Not only do families need to navigate different rules for every state, but they also get put back on a waitlist for services if they move to a new state. In many states, the waitlists for Home and Community Based Services are not months long — they are years long. Some families wait a decade or more.
So when families move from State A to State B, they cannot simply transfer their places in line. They effectively fall off a cliff. Everything they have built up to that point disappears, and they must wait again — often for years — just to regain services they had previously.
This isn’t a policy gap; it is a moral failure that keeps families trapped and often blocks upward mobility.
Across the country, caregivers are aging. Parents like myself are thinking deeply about what happens after we’re gone. My daughter’s siblings love her fiercely and want to support her, but they live in other states.
Under today’s system, relocating my daughter to live near them would mean losing her services, losing her daily routine and support staff and waiting to qualify again, possibly for years.
Families should not have to choose between staying in place until they physically cannot provide care, or uprooting their loved one and throwing them into bureaucratic uncertainty.
This problem doesn’t affect only people with disabilities — it affects the entire family. Parents and siblings routinely turn down promotions, out-of-state job opportunities, or career advancements because moving would jeopardize their loved one’s services.
This drains talent from the workforce. Small businesses lose employees. Large employers lose leadership candidates. Families lose financial stability.
At a time when the nation is discussing workforce participation and economic resilience, portability is not just a disability issue — it’s an economic one.

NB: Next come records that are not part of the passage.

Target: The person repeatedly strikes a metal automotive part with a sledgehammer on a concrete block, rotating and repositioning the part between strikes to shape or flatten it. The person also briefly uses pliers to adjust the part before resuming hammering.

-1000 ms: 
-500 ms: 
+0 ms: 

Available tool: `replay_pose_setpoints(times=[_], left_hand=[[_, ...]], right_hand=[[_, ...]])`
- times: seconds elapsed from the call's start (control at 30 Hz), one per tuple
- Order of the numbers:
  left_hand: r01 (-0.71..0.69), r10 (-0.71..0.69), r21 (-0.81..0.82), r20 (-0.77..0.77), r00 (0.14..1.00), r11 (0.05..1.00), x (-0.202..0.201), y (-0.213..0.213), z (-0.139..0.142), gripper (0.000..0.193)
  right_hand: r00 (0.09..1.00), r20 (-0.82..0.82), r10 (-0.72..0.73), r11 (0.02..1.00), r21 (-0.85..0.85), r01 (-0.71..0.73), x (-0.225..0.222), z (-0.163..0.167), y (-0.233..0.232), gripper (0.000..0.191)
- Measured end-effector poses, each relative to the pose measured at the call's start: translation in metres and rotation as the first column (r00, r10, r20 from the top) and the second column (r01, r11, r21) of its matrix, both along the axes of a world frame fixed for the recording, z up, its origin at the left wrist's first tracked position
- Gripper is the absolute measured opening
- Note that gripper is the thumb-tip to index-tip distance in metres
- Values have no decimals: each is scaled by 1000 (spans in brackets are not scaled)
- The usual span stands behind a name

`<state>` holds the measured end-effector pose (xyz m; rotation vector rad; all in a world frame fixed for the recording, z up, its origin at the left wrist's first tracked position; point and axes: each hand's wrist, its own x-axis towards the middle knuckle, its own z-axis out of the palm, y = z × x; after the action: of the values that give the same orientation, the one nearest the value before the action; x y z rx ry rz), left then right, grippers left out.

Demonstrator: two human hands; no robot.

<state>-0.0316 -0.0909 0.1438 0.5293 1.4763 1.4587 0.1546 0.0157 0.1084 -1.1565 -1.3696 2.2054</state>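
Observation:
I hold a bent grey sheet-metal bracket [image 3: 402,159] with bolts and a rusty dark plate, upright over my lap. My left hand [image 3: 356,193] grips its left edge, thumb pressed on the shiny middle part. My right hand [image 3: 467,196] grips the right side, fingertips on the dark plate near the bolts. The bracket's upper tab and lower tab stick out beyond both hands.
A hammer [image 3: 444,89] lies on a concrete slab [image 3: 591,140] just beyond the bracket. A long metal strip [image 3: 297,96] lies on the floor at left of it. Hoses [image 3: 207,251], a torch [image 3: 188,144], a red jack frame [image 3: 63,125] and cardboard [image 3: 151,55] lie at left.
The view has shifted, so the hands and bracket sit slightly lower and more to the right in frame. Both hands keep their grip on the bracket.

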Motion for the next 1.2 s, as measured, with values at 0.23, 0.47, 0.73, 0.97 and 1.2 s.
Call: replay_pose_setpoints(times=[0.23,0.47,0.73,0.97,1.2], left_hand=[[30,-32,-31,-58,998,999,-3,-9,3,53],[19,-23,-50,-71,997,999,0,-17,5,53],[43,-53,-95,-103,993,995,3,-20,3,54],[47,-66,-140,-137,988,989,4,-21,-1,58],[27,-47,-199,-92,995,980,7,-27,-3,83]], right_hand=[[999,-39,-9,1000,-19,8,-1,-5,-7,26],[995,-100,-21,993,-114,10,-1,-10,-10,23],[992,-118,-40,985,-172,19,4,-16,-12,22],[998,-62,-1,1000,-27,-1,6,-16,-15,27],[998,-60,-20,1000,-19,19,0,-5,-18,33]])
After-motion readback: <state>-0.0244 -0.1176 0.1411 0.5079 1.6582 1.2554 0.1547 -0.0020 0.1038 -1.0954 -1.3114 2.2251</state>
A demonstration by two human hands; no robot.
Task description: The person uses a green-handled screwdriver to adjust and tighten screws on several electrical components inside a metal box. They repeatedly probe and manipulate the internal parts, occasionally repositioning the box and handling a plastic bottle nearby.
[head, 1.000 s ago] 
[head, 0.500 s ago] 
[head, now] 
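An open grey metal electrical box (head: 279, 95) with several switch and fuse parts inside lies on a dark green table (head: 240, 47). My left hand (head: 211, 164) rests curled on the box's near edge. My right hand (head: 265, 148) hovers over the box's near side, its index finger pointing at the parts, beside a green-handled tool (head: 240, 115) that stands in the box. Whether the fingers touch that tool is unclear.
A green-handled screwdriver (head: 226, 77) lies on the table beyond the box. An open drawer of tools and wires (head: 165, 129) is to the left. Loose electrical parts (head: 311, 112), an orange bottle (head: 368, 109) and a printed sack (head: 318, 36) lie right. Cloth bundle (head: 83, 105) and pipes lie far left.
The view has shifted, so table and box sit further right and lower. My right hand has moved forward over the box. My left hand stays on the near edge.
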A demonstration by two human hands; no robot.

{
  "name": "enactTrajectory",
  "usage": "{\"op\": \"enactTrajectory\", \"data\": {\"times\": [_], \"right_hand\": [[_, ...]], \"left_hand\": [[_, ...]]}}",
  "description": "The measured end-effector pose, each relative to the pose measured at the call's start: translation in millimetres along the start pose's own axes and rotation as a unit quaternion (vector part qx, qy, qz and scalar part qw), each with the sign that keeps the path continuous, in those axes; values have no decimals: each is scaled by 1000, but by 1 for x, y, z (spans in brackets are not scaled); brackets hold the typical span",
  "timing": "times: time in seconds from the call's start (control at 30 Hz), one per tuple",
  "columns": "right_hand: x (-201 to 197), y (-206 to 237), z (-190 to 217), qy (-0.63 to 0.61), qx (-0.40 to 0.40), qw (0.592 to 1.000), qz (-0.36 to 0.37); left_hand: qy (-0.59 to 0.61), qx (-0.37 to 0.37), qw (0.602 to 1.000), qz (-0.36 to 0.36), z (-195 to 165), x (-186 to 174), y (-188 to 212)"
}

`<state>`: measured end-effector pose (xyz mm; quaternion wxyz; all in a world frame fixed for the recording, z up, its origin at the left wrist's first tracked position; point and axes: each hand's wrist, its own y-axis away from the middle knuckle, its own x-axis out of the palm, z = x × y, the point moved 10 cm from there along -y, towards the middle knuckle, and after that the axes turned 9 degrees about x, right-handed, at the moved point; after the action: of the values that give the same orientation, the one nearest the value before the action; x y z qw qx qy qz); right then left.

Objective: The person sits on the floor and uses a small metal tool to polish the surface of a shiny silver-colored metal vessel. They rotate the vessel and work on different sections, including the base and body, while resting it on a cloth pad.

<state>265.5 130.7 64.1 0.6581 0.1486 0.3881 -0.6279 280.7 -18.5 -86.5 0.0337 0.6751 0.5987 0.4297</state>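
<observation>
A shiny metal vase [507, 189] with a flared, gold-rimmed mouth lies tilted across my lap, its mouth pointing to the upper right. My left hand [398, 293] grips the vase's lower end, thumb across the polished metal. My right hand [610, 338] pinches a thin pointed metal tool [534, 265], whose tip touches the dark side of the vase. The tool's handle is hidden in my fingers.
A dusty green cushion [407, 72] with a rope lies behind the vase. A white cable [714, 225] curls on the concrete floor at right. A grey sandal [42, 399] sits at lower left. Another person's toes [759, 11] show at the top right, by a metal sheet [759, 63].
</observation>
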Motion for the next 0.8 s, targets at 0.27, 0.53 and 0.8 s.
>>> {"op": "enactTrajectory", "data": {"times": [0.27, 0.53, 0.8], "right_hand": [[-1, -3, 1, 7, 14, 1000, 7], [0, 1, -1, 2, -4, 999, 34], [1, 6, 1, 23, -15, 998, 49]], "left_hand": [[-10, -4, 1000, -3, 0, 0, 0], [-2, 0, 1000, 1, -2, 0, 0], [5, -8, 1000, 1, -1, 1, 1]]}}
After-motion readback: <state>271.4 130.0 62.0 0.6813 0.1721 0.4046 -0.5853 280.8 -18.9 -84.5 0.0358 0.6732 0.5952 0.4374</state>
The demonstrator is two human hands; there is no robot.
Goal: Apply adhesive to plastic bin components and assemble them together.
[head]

No group faces greater injustice than military families raising children and adults with disabilities. These families do not choose where they live — our nation chooses for them. Yet when they relocate due to military orders, their child with disabilities is placed at the back of the waitlist in the new state. Over and over again.
It is unacceptable that the very families who serve our country face the steepest penalties in our disability system.
That is why bipartisan members of Congress introduced the Care for Military Kids Act — a critical step to allow military children with disabilities to retain their waitlist time when their families are relocated. It is a smart, targeted demonstration that proves what we’ve been saying for decades: Portability is possible. If we can solve it for military kids, we can solve it for everyone else.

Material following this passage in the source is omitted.